Details from the daily lives and affairs of the women give the book something of the fascination of an early gossip column. If one of the friends were taken ill, as happened all-too often, another came to stay with and care for her – and enjoy the opportunity to nurture affection and intimacy as well as the ailing friend. Annette nursed Sibylle, Sibylle Annette and Adele. With the successful Scottish proto-feminist and woman-loving author Anna Jameson a further complication entered the erotic and romantic sphere of the friends. Jameson, who made the practical choice to remain legally married despite separation from her husband, replicated Adele Schopenhauer’s obsession with the irresistible yet decidedly heterosexual Ottilie von Goethe. And when Ottilie became pregnant four years into her widowhood – “she bore the most famous name in Germany and was in a real jam” – Anna Jameson and Sibylle Mertens forged a scheme to protect her from scandal: the baby would be born secretly in the relative anonymity of Vienna, with Anna in attendance and financial support flowing from Sibylle (120).

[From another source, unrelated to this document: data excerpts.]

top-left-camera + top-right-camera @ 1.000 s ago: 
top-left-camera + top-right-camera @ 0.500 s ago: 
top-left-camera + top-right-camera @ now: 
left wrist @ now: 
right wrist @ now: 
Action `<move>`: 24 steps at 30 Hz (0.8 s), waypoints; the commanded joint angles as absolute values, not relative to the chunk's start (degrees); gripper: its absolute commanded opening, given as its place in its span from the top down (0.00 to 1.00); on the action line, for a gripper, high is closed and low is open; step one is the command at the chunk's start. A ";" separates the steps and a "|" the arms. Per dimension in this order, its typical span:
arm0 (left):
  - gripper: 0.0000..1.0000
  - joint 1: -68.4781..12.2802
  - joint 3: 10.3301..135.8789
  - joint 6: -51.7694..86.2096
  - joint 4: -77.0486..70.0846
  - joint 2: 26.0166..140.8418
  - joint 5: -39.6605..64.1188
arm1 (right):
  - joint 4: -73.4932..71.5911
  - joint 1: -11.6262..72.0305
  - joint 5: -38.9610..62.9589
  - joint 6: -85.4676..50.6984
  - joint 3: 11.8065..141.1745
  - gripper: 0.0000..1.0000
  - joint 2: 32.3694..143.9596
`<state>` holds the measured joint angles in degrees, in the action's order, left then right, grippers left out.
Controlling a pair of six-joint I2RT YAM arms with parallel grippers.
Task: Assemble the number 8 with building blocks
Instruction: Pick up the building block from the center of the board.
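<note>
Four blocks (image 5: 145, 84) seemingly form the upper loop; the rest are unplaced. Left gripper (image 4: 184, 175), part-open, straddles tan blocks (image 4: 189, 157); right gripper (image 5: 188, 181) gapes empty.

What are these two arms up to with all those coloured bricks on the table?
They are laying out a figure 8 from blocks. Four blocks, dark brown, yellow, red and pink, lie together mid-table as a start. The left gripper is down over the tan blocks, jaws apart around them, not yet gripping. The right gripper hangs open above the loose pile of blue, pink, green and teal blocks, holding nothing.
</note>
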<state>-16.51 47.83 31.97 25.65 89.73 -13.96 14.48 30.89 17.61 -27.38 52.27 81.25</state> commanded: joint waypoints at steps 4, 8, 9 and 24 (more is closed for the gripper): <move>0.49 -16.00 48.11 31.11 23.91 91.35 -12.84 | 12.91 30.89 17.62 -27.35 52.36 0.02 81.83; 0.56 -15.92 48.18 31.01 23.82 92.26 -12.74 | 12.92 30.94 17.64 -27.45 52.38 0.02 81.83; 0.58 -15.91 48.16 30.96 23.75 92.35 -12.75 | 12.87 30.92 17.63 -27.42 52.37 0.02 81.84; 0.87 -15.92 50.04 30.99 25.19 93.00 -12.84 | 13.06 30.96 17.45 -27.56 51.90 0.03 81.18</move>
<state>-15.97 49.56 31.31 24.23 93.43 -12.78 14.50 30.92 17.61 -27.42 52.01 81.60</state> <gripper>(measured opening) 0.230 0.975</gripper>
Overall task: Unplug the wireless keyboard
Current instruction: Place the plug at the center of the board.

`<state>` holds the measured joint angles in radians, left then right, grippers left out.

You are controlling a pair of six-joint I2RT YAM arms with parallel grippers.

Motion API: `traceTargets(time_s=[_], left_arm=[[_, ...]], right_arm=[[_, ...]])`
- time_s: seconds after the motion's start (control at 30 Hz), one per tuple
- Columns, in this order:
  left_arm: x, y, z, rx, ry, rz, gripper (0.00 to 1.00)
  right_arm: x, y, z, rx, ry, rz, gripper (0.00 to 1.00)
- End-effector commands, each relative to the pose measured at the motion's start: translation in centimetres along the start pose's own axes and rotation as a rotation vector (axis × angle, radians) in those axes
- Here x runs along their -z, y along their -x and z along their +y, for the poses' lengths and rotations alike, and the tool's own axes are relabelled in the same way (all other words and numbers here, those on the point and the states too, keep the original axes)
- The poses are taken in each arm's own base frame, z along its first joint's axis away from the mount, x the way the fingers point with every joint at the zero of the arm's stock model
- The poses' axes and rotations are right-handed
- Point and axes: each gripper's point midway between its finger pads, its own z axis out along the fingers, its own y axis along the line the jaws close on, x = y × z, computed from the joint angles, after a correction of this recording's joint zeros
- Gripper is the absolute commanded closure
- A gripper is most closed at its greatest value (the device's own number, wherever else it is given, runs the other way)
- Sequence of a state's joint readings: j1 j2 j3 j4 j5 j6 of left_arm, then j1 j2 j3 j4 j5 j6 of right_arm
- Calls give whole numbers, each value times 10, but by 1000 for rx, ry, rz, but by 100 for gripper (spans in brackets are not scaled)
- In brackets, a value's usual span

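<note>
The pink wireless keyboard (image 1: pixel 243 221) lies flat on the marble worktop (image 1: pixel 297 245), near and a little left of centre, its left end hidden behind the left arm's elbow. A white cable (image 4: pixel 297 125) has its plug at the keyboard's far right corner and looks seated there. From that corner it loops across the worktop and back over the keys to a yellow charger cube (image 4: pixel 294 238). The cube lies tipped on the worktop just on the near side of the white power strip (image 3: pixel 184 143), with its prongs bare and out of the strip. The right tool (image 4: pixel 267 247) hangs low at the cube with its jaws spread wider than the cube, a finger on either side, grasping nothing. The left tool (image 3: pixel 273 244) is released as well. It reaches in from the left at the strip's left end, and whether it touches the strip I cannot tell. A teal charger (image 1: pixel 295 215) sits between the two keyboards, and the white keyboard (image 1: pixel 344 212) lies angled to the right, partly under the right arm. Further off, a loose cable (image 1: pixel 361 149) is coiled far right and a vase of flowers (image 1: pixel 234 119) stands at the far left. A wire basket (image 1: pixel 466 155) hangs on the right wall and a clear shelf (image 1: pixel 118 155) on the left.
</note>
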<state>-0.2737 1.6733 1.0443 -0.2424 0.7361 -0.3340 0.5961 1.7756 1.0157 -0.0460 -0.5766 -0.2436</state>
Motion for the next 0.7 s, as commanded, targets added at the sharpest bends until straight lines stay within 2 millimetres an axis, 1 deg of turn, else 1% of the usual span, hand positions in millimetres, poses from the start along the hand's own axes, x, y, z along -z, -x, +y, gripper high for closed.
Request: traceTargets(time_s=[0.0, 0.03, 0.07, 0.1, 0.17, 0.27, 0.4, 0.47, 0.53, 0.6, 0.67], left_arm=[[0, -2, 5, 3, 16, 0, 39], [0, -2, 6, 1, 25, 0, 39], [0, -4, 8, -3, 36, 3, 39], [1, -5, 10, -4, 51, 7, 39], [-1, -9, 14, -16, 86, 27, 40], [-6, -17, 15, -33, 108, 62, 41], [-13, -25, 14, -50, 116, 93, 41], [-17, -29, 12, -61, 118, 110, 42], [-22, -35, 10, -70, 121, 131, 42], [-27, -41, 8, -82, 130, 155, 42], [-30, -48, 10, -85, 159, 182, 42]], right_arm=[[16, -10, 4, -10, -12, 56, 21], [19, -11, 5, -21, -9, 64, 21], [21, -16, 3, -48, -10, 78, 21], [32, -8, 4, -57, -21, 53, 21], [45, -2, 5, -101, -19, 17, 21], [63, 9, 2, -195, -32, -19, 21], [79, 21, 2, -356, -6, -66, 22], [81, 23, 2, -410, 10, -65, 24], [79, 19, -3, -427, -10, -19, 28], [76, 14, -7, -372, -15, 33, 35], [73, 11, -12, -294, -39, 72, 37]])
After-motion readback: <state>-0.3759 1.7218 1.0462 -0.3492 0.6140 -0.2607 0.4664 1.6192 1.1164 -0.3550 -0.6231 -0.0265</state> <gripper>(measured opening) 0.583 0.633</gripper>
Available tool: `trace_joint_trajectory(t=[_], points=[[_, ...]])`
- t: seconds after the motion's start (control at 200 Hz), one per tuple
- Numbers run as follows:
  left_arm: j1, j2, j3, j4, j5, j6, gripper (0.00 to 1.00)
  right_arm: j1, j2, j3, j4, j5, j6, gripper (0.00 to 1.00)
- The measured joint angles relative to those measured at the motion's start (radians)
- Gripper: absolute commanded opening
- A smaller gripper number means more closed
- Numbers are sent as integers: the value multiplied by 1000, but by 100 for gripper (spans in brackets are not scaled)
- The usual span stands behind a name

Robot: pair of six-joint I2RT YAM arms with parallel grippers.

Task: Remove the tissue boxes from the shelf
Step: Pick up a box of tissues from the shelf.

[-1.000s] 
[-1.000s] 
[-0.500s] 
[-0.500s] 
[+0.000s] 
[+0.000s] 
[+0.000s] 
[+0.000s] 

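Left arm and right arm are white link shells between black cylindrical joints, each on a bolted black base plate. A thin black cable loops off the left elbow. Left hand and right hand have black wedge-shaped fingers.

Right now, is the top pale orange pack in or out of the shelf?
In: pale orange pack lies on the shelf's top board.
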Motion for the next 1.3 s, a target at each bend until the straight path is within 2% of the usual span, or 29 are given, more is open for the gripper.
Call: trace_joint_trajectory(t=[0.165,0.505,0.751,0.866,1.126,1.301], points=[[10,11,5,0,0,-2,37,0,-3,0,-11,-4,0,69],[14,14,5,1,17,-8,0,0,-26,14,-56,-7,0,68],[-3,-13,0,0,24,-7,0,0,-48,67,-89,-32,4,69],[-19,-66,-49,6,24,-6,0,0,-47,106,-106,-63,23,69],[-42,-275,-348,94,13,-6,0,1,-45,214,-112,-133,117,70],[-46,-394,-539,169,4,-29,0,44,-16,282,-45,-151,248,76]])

An indication of modernizing roles was the invocation of George Sand to refer to a new type of independent woman who appeared to possess androgynous or “masculine” qualities. Sibylle Mertens, with her commanding presence and unconventional appearance, was associated with Sand (200f); and Adele Schopenhauer used Sand as a figure of reference when writing about the French sculptor Félicie de Fauveau (224), who adopted elements of masculine attire and was notorious for her emancipatory views. Steidele characterizes her two main subjects as they deviated from the still prevailing norms of femininity: “Whereas Adele Schopenhauer offended against the feminine ideal as an ugly bluestocking, Sibylle Mertens challenged it with an attitude that would perhaps have identified her in the Weimar Republic as a Kesser Vater or a butch today” (94). The innocent era of socially approved female “romantic friendships” was beginning to show cracks, as women like Jameson, Mertens, Droste and Adele Schopenhauer claimed traditional male social and intellectual prerogatives and furthermore refused to subordinate their love for each other to love for a man. Angela Steidele has made an important contribution to the social history of women by discovering and so engagingly narrating their stories of attraction and longing, betrayal and loyalty, fulfillment and loss.
(English translations of the German quotations from the book are my own.)